(Dataset excerpts)
━━━━━━━━

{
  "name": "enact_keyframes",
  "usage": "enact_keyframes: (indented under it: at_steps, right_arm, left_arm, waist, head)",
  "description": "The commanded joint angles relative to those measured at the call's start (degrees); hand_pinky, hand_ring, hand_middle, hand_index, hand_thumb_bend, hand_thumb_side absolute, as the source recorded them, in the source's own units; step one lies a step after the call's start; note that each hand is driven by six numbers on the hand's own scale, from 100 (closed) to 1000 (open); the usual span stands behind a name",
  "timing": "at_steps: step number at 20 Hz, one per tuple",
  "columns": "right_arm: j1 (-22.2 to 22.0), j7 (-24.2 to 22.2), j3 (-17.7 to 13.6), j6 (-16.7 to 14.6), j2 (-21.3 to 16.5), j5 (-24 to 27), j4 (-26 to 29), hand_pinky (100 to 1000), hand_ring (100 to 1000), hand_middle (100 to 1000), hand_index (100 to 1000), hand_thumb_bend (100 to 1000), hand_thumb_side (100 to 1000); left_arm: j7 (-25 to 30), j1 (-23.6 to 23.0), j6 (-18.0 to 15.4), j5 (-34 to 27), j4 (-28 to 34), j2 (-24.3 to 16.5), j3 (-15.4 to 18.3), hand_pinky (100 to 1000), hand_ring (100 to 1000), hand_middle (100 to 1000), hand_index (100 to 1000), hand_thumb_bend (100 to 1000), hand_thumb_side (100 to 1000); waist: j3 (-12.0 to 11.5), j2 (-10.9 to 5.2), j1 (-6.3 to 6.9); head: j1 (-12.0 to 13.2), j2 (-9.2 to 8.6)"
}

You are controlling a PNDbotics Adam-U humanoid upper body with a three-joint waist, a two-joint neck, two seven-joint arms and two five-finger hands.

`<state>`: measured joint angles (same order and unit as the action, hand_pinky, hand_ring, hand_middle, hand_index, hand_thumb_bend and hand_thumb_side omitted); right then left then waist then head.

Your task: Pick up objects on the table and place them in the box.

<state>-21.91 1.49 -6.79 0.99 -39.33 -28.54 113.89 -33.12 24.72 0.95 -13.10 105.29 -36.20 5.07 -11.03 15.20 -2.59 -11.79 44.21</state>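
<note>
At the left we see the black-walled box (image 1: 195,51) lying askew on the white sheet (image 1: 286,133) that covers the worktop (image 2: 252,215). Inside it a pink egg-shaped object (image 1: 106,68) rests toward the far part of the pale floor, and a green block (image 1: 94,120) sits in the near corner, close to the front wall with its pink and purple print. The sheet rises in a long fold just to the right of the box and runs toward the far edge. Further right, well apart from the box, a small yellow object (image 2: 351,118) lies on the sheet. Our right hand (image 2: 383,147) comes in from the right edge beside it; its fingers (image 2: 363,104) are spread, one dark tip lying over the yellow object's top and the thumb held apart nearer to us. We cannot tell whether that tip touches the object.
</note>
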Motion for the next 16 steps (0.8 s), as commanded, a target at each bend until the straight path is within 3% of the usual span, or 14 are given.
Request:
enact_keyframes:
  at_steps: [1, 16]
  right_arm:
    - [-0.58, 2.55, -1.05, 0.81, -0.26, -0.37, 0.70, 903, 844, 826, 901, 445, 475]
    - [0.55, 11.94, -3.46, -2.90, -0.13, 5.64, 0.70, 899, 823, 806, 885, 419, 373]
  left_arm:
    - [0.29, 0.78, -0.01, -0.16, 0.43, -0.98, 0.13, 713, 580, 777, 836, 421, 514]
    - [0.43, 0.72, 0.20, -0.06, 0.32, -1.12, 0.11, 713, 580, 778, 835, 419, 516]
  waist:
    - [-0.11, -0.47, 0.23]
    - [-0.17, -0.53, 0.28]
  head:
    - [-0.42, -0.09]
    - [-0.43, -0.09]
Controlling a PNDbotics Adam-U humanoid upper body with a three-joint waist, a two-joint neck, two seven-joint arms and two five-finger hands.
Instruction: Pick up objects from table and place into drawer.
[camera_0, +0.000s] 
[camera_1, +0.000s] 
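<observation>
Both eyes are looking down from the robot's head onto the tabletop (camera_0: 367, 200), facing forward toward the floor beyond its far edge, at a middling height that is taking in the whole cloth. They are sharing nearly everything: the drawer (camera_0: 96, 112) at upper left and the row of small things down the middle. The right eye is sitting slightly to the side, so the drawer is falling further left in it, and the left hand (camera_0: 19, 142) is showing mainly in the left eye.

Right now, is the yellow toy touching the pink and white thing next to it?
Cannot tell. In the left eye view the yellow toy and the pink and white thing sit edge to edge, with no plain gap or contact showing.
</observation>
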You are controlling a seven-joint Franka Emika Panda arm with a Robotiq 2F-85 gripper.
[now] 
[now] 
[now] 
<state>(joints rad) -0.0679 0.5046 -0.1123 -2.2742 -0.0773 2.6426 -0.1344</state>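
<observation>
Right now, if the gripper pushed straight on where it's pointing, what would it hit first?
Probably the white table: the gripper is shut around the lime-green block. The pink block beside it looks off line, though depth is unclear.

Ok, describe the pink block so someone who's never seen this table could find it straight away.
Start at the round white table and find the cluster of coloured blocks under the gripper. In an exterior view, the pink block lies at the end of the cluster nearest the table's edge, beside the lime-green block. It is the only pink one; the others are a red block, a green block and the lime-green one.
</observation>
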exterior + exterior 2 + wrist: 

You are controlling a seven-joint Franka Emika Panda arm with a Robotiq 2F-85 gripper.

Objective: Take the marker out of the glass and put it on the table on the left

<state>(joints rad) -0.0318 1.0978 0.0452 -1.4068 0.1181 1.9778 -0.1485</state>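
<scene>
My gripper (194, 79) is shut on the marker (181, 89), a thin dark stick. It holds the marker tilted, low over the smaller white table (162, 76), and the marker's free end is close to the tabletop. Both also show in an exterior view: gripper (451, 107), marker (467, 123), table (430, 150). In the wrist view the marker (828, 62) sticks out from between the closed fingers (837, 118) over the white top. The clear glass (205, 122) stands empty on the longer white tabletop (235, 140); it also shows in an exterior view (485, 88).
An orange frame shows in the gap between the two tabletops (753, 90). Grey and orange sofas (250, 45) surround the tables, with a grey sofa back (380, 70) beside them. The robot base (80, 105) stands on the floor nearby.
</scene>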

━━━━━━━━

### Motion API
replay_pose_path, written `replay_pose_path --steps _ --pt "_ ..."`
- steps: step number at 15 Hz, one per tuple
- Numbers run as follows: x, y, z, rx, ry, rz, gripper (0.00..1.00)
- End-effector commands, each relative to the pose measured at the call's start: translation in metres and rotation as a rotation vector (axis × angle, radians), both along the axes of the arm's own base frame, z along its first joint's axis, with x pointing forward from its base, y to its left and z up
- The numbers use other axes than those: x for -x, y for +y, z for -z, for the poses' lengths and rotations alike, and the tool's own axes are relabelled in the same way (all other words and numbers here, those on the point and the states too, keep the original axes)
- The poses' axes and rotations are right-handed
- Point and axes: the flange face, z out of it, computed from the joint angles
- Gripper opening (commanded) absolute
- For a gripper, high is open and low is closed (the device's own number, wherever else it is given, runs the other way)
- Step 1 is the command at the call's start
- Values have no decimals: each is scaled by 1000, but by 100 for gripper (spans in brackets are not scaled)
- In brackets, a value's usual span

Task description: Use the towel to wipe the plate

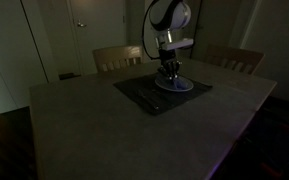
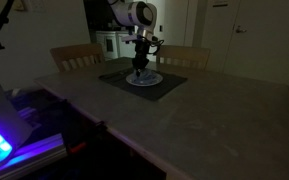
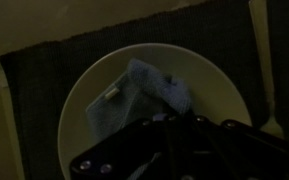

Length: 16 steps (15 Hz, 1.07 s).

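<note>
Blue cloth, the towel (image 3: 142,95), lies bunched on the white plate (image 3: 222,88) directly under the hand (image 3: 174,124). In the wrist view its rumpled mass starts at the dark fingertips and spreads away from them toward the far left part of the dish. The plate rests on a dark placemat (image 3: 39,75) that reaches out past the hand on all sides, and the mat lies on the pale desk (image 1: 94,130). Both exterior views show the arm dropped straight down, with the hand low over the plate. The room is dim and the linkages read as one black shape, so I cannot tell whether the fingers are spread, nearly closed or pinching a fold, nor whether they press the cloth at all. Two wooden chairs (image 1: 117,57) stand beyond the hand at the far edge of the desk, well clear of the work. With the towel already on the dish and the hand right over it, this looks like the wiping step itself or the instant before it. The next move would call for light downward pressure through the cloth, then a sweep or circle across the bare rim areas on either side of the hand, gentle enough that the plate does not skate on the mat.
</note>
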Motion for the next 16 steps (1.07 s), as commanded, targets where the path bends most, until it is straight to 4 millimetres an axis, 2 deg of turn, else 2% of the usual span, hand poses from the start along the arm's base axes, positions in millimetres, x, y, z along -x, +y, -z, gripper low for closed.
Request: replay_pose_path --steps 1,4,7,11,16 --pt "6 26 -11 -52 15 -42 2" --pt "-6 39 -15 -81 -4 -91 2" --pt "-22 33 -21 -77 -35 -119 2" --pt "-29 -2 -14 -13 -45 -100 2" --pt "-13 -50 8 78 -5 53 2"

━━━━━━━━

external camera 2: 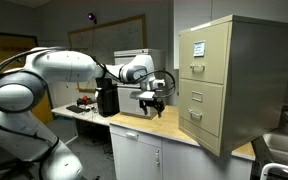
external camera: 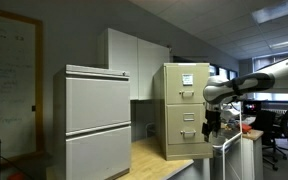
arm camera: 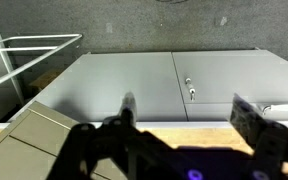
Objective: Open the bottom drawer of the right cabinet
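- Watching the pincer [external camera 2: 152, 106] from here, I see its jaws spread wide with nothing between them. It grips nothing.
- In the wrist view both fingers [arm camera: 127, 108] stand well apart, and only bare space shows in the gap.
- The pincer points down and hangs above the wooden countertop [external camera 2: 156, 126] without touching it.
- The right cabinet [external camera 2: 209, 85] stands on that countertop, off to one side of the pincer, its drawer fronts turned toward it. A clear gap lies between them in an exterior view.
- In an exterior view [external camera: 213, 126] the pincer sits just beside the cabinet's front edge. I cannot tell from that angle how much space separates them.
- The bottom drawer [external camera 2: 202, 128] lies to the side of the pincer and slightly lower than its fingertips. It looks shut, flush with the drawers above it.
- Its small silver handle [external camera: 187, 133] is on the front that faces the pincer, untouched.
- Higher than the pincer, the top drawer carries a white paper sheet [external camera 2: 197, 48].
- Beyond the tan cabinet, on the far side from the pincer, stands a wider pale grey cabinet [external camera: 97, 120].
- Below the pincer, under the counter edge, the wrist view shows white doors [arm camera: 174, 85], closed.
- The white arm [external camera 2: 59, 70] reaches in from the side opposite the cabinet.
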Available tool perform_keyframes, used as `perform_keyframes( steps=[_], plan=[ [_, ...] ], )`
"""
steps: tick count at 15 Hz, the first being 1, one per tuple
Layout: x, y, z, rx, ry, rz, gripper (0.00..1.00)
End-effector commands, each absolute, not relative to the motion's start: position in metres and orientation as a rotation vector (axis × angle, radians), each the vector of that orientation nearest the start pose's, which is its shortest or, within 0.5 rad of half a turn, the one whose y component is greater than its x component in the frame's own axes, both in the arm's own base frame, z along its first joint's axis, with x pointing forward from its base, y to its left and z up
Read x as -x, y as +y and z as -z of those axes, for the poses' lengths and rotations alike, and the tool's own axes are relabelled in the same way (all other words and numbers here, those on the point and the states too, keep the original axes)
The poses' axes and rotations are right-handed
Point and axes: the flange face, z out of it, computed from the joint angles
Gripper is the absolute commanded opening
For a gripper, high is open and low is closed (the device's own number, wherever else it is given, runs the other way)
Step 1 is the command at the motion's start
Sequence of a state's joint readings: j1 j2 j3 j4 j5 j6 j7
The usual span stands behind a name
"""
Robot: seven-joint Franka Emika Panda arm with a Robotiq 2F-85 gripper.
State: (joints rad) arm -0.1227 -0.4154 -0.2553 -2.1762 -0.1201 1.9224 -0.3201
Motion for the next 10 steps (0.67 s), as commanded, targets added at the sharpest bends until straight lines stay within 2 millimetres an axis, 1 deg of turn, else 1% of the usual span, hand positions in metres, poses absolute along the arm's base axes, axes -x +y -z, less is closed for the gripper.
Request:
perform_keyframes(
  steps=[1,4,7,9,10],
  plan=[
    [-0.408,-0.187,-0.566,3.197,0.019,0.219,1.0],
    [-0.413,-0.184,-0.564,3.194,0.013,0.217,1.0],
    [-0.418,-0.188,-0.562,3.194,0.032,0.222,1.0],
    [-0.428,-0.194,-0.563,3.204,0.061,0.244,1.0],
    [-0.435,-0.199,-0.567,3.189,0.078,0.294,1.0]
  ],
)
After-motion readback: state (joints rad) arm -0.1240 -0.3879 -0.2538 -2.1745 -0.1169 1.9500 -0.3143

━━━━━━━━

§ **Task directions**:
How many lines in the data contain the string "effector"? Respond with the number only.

§ **Completed exercise**:
2